1. Possibly unethical because they move their neck suddenly and can thus cause a miss or bad shot: No, not so. Would be true if you were aiming up high on the neck, near the base of the skull, but the mid-neck does not move completely, such that you will miss the neck, even if the deer is turning his head. Particularly with rounds that get there very fast (full powered, bottle-necked rounds), at close range. (and particularly on bucks which have larger necks). In addition, as for "if you miss, you can shoot their jaw off and not kill them": No, I don't think so - If you're aiming mid-neck, as I advocate, then a miss will result in no-harm, no foul, as follows (imagine a deer broadside with its head to your left): too far in front - complete miss under head. too far in back - still hit the spine (since the spine is sloping down and back), OR a complete miss. too high - right in the spine (even better), or complete miss. too low - complete miss, OR trachea hit - I submit that trachea hit with proper bullet will still drop them, but I am open to contra on this particular point.

2. Related to #1, "most people can't hit that small of target, if if NOT moving, from a field rest, and so unethical": This is sorta true, and the second-best point made.
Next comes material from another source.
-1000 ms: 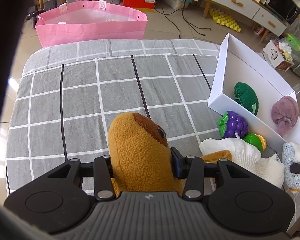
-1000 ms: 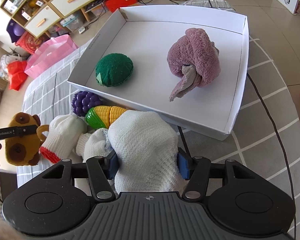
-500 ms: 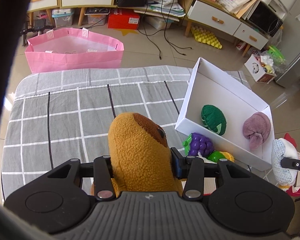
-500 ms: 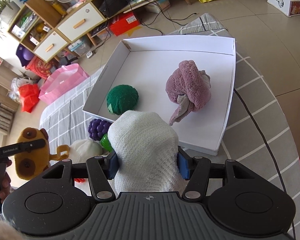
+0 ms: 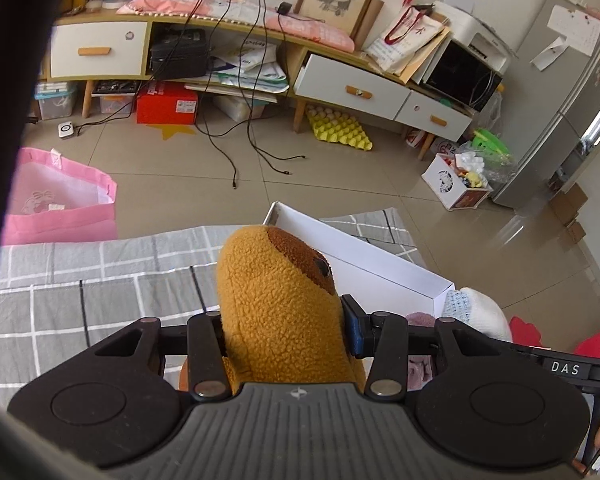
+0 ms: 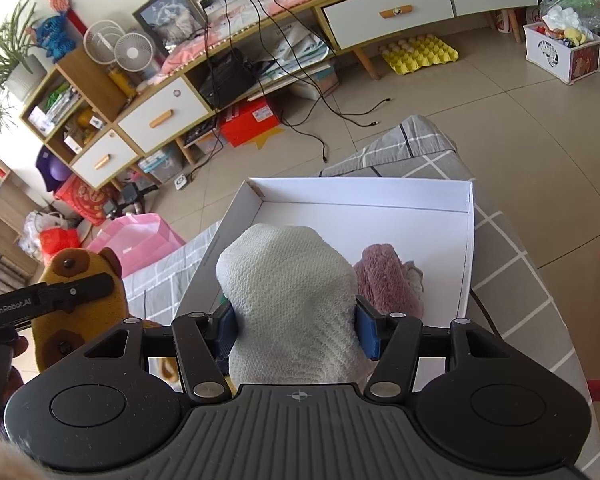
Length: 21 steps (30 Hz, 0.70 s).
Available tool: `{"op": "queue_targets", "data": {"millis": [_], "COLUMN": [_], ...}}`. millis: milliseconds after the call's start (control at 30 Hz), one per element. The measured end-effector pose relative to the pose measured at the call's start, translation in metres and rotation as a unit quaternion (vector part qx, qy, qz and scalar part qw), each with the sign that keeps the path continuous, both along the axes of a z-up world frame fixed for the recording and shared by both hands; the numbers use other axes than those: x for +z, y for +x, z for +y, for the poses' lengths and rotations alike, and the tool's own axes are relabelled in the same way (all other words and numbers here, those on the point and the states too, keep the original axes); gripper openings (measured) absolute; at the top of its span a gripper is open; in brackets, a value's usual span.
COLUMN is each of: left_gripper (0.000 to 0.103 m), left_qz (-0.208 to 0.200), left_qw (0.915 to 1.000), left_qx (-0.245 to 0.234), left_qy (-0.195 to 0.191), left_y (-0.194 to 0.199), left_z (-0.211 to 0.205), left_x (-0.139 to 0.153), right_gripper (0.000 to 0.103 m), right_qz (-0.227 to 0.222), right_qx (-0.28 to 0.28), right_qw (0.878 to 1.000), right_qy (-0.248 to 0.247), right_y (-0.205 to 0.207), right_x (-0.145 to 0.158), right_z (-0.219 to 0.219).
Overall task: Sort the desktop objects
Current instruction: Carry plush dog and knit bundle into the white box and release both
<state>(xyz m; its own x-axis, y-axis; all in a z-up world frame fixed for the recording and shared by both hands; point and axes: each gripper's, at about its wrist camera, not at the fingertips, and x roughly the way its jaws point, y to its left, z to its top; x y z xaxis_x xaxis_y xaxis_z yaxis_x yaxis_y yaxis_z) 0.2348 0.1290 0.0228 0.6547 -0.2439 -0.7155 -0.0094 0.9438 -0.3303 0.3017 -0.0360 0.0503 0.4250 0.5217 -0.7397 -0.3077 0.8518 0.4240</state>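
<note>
I am mid-carry, my left gripper [image 5: 284,332] clamped on the brown plush toy [image 5: 276,296] and my right gripper [image 6: 296,324] on the white knit glove [image 6: 288,280], and next I judge both must lower into the white box [image 6: 364,190] at twelve o'clock.

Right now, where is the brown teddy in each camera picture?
Left wrist view: the brown plush bear fills the centre, clamped in the left gripper.
Right wrist view: it is at the left edge.
Shared landmark: the white box on the grey checked cloth.
</note>
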Motion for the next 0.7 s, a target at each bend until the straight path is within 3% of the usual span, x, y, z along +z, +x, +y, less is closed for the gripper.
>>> {"op": "queue_targets", "data": {"millis": [233,300,333,367,400,700], "left_gripper": [0.041,0.046,0.056,0.063,0.074,0.07], "left_qz": [-0.013,-0.02,-0.019,-0.015,-0.012,-0.017], "left_qw": [0.998,0.9961,0.9955,0.9952,0.9955,0.9995], "left_qx": [-0.029,-0.031,-0.03,-0.028,-0.025,-0.026], "left_qy": [-0.054,-0.08,-0.088,-0.093,-0.091,-0.001], "left_y": [0.047,0.053,0.056,0.057,0.057,0.028], "left_z": [-0.034,-0.038,-0.039,-0.039,-0.039,-0.024], "left_x": [-0.031,-0.043,-0.047,-0.052,-0.054,-0.027], "right_gripper": [0.067,0.08,0.096,0.097,0.097,0.097], "right_qz": [-0.013,-0.018,-0.021,-0.022,-0.023,-0.027], "right_qx": [-0.016,-0.025,-0.031,-0.037,-0.042,-0.044], "right_qw": [1.0,0.999,0.999,0.999,0.998,0.998], "right_qy": [0.008,0.015,0.022,0.027,0.029,0.025], "right_y": [0.025,0.03,0.031,0.032,0.033,0.028], "right_x": [-0.016,-0.022,-0.024,-0.026,-0.027,-0.023], "right_z": [0.011,0.009,0.006,0.003,0.0,-0.016]}}
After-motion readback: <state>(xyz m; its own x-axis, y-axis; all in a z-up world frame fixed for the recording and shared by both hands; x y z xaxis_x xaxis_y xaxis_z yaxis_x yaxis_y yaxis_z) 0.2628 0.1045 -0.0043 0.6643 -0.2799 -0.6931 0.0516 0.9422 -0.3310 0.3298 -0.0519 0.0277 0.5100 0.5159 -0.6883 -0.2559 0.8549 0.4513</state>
And it is a definite valid point, if you take my original premise of 75-100 yards or less. True enough. However, I am *hereby* changing the entire original premise fro 75-100 yards, down to 50 yards or less. So that changes everything. So I was wrong; everyone else was right. But 50 yards or less, even with average-bubba skill, even field-rest or sling-supported free standing shot, even if the deer is just starting to move it's head, or even if the deer is slowly walking, my premise still stands *IFF* I change it to 50 yards or less, assuming well-sighted in rifle, and good hold. Since I'm now hereby changing my premise based on the new yardage (which distance makes a huge difference, of course), I am now right once again. 75 yards, different story. 100 yards, *definitely* different story (for the average bubba, and/or an above-average bubba unsupported).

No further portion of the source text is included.